* _What to produce_: Give back all of the data exactly as written.

* _Supplied material_:
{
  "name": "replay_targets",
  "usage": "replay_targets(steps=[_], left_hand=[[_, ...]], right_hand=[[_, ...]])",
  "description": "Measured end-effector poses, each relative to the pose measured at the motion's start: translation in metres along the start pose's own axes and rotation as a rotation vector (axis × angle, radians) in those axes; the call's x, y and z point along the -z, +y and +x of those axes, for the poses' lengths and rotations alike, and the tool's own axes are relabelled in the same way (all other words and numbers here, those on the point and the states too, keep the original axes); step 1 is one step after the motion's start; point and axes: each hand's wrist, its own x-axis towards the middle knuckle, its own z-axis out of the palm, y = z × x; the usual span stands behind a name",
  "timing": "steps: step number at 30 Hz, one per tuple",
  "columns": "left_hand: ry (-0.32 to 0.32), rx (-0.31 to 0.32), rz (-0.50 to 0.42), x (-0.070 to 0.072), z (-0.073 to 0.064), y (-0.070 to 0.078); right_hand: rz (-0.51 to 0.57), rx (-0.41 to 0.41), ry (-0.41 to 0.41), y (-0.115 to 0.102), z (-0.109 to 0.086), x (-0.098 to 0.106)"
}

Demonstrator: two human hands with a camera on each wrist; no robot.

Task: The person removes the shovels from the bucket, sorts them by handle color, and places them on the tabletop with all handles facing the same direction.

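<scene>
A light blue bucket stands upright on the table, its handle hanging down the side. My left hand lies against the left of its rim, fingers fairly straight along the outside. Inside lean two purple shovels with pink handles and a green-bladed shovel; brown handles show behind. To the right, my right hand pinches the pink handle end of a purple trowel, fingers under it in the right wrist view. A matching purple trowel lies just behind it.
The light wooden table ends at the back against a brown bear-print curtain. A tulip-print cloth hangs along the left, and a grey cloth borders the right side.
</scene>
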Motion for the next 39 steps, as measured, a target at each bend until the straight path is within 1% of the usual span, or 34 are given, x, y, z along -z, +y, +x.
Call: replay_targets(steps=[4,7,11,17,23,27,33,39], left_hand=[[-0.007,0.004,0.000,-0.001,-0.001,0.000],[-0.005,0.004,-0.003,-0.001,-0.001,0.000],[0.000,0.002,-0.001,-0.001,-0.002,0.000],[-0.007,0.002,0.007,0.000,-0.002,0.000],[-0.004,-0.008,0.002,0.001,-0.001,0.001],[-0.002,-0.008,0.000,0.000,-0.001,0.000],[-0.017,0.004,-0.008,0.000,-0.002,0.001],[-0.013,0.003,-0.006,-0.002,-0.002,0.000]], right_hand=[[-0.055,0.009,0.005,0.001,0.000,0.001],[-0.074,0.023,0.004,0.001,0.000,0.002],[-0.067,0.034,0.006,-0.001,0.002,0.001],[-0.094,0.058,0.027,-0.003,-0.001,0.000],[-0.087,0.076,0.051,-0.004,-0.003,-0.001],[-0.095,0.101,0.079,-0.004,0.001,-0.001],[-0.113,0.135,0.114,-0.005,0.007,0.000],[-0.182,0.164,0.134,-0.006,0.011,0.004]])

* _Response area_:
{
  "name": "replay_targets",
  "usage": "replay_targets(steps=[_], left_hand=[[_, ...]], right_hand=[[_, ...]])",
  "description": "Measured end-effector poses, each relative to the pose measured at the motion's start: translation in metres along the start pose's own axes and rotation as a rotation vector (axis × angle, radians) in those axes; the call's x, y and z point along the -z, +y and +x of those axes, for the poses' lengths and rotations alike, and the tool's own axes are relabelled in the same way (all other words and numbers here, those on the point and the states too, keep the original axes); step 1 is one step after the motion's start; point and axes: each hand's wrist, its own x-axis towards the middle knuckle, its own z-axis out of the palm, y = z × x; the usual span stands behind a name",
  "timing": "steps: step number at 30 Hz, one per tuple",
  "columns": "left_hand: ry (-0.32 to 0.32), rx (-0.31 to 0.32), rz (-0.50 to 0.42), x (-0.070 to 0.072), z (-0.073 to 0.064), y (-0.070 to 0.078); right_hand: rz (-0.51 to 0.57), rx (-0.41 to 0.41), ry (-0.41 to 0.41), y (-0.115 to 0.102), z (-0.109 to 0.086), x (-0.098 to 0.106)"
}

Demonstrator: two human hands with a camera on each wrist; no robot.

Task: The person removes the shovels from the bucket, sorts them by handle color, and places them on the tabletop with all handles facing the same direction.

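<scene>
A light blue bucket stands upright on the table, its handle hanging down the side. My left hand lies against the left of its rim, fingers fairly straight along the outside. Inside lean two purple shovels with pink handles and a green-bladed shovel; brown handles show behind. To the right, my right hand pinches the pink handle end of a purple trowel, fingers under it in the right wrist view. A matching purple trowel lies just behind it.
The light wooden table ends at the back against a brown bear-print curtain. A tulip-print cloth hangs along the left, and a grey cloth borders the right side.
</scene>
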Motion for the next 39 steps, as measured, a target at each bend until the straight path is within 1% of the usual span, or 34 are given, x, y, z along -z, +y, +x.
Call: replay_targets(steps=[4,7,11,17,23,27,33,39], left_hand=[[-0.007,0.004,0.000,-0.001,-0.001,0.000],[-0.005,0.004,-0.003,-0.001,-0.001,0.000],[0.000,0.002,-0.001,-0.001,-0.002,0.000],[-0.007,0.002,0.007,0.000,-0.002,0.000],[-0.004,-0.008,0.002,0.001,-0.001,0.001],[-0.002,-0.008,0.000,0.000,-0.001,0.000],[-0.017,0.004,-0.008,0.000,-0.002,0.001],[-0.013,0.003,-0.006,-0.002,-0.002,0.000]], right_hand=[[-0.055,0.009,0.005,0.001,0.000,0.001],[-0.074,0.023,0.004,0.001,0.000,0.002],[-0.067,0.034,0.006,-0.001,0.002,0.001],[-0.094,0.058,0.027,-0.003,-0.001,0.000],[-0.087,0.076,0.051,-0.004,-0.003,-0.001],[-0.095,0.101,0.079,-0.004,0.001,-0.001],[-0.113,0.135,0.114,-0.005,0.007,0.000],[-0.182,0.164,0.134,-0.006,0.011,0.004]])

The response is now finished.